Porque não são propriedade do Estado.
A valorização moderna do sujeito racional despertou pouco a pouco as consciências para as discriminações injustas tratadas na semana passada. Mas infelizmente, mal motivada desde o princípio, exasperou-se numa mal-entendida liberdade individual; mal-entendida porque desligada do seu objecto, que é o Bem, e reduzida, negativamente, à ausência de limites dados à vontade de um sujeito individual. Este será, assim, tanto mais livre, quanto mais des-ligado das suas naturais associações, no fim de contas, uma perversão da noção de Pessoa. Coerentemente, essa liberdade comportou, na revolução liberal, a destruição violenta dos níveis intermédios de associação próprios de uma sociedade de sociedades, abrindo caminho – por acção ou por reacção – ao Estado dito, precisamente, “totalitário”, isto é, que pretende constituir ele mesmo “toda” a sociedade; para o que tende a dissolver, anti-subsidiariamente, qualquer outro nível de associação que não o do Todo. Desarticulados pelas revoluções liberais os múltiplos vínculos de solidariedades intermédias (regionais, religiosas, locais, profissionais, familiares), os indivíduos ficaram “livres”, isto é, “soltos” (e logo indefesos), perante o Estado. Estão hoje exaradas em “livros negros” as consequências sangrentas, quer dessa acção “libertadora” quer da simétrica e outro tanto totalitária re-acção socialista, seja ela nacional-sindicalista ou internacionalista – ESCANDE, R., (Dir.), Le livre noire de la Révolution, Ed. du Cerf, Paris, 2008 ; COURTOIS, S., (Dir.), Le livre noire du comunisme,Ed. R. Laffont, Paris, 1997, com a resposta comunista de PERRAULT, G., (Dir.) Le livre noire du capitalisme, Ed.Le Temps des Cerises, Pantin, 1998. E é já da vulgata escolar, a trágica Questão Social que foi a faceta económica do liberalismo, pela proibição das corporações, cruzada com a concomitante revolução industrial. Foi grande o preço pago para se poder aportar, pelo caminho da valorização do sujeito individual, à devida generalização, a todos, por igual, da indisponibilidade da vida humana, no abolicionismo face à própria pena de morte. Após o desmascaramento do verdadeiro projecto juspositivista, o preâmbulo da Declaração Universal dos Direitos Humanos de 1948, recorre explicitamente à “naturalidade” da “igualdade da família humana” e só não consigna explicitamente essa abolição pela urgência de alcançar a universalidade do signatário.
Hoje, qualquer excepção legislativa à indisponibilidade da vida humana é um desperdício daquele alto preço.

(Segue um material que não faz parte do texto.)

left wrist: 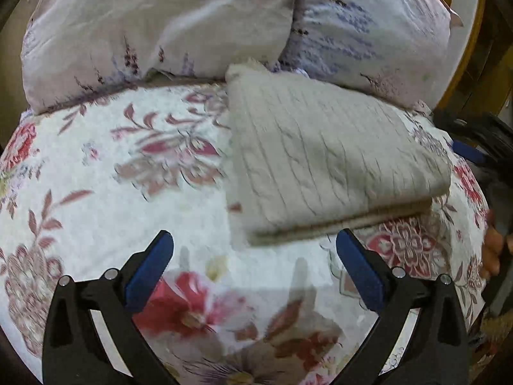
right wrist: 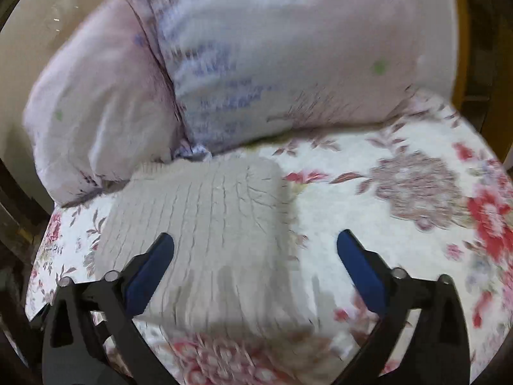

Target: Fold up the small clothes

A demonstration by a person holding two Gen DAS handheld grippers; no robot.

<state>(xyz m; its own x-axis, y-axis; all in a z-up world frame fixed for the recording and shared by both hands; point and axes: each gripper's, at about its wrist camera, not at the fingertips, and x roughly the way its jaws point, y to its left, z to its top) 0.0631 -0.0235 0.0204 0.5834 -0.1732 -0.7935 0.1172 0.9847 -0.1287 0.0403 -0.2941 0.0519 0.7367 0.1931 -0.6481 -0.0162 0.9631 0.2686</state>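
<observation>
A beige cable-knit garment (left wrist: 323, 157) lies folded into a thick rectangle on the floral bedspread (left wrist: 105, 199). In the left wrist view it sits ahead and to the right of my left gripper (left wrist: 255, 250), which is open and empty just in front of its folded edge. In the right wrist view the same garment (right wrist: 208, 234) lies ahead and to the left. My right gripper (right wrist: 255, 250) is open and empty above its near right part, its left finger (right wrist: 150, 272) over the knit.
Two pale lilac pillows (left wrist: 154, 29) (right wrist: 288, 61) lean behind the garment. The other gripper and a hand (left wrist: 490, 250) show at the bed's right edge. A yellow wooden bed frame (left wrist: 465, 48) stands at the back right.
</observation>
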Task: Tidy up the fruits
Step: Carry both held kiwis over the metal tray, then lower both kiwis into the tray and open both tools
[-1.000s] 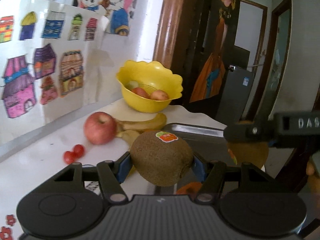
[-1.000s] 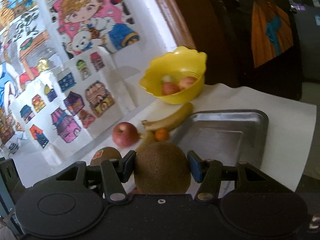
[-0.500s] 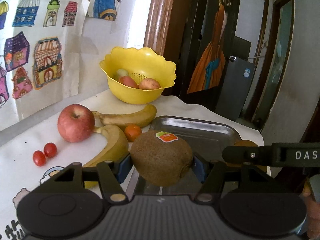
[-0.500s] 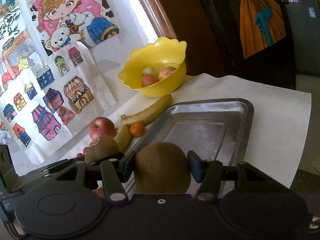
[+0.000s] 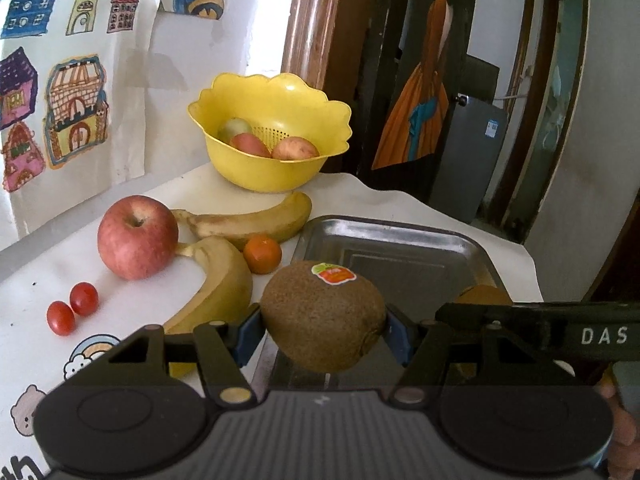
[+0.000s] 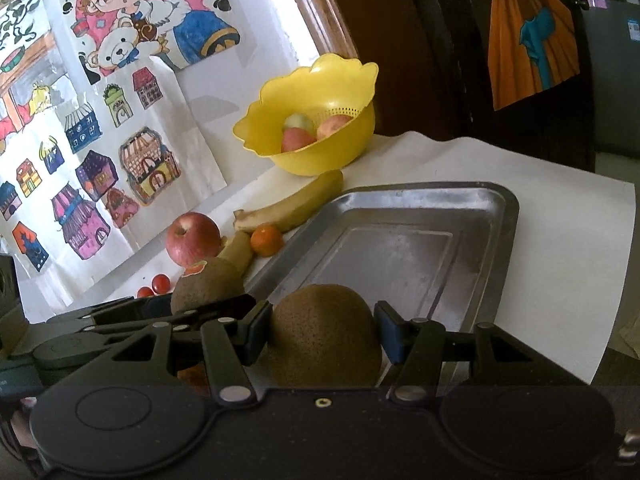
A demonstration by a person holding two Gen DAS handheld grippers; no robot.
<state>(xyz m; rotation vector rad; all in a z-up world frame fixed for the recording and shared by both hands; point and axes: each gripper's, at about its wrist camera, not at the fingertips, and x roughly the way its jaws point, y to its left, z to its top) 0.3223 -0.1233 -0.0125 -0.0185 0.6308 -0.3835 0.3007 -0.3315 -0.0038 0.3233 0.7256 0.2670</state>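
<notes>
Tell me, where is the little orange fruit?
In the left wrist view, the little orange fruit sits between the two bananas, touching the metal tray.

Both wrist views sit low and close behind their fingers, facing across the metal tray (image 5: pixel 384 240) (image 6: pixel 400 248) toward the yellow bowl (image 5: pixel 276 168) (image 6: pixel 320 156); right view looks from farther right.

Children's drawings of colourful houses (image 5: pixel 76 108) hang on the white wall at far left, with a cartoon girl-and-bear poster (image 6: pixel 148 12) above. A painting of an orange dress (image 5: pixel 420 120) leans far right, beside a wooden doorframe (image 5: pixel 312 20).
</notes>
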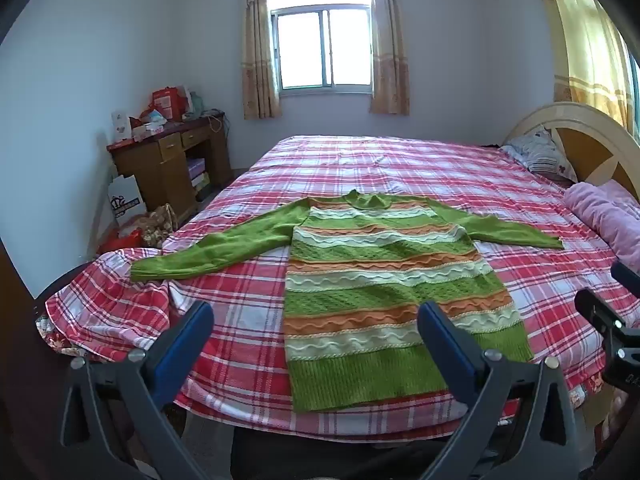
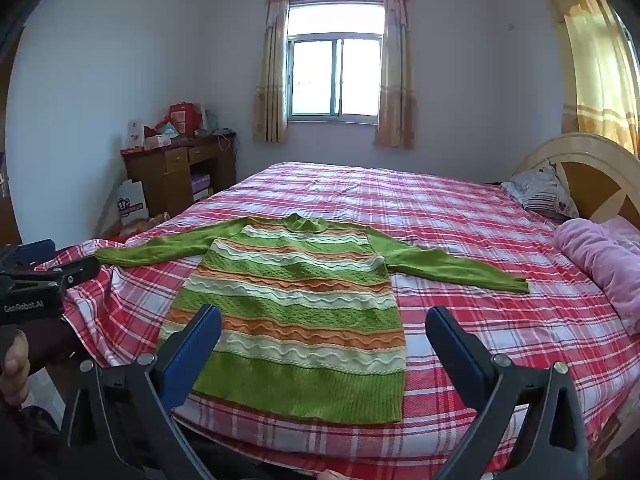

Com efeito, ou bem que o legislador reconhece os seus limites naturais (i.e., anteriores a quaisquer construções sociais) na integridade física e indisponibilidade de toda e qualquer vida humana ou não se verão de novo razões para não exceptuar numerosas vidas “sem qualidade” (e muito menos as vidas nocentes); e a tendência totalizante do Estado convergirá com as já múltiplas pressões que gravam sobre os sistemas de saúde e sobre os sistemas prisionais das sociedades envelhecidas e violentas. De mãos dadas, o restauracionismo da eutanásia e da pena de morte servirão de válvula de escape para, outra vez, desumanamente, termos uma sociedade mais “sadia”. Pelo contrário, só reconhecendo e assumindo aqueles princípios – prioridade da vida e igualdade – como dados naturais, prévios à norma positiva, logrará o poder político preservar-se do plano inclinado – tão próprio do Estado Antigo como, após o liberalismo, do Moderno – que o leva a ser fim em si mesmo, em vez de meio de realização das pessoas em sociedade. Só dentro de tais limites naturais, o legislador se absterá de facilitar a amputação das partes malsãs da sociedade, quer chamando a si a “morte doce” do inocente, quer eliminando desnecessariamente o nocente em nome do Bem Comum; e, com isso, desmentindo a natureza intrinsecamente inclusiva de uma sociedade de Pessoas. Finalmente, só na aceitação de que a pessoa não é produto da consciência, é que a morte será plenamente entendida como simples aspecto da própria vida e, portanto, tão natural como ela; e se a vida é indisponível, a única morte digna da pessoa humana (digna porque correspondente à sua realidade integral) é a morte natural, tão natural quanto o é a substância da vida de que ela não passa de um aspecto adjectivo. A esta luz, só poderia legitimamente causar a morte, uma autoridade pública que, antes, tivesse podido causar a vida. Como facto natural que é, a vida não cai sob a alçada do direito positivo e a ficção da sua disponibilidade (disponibilidade a quem quer que seja) não passa de um abuso de poder.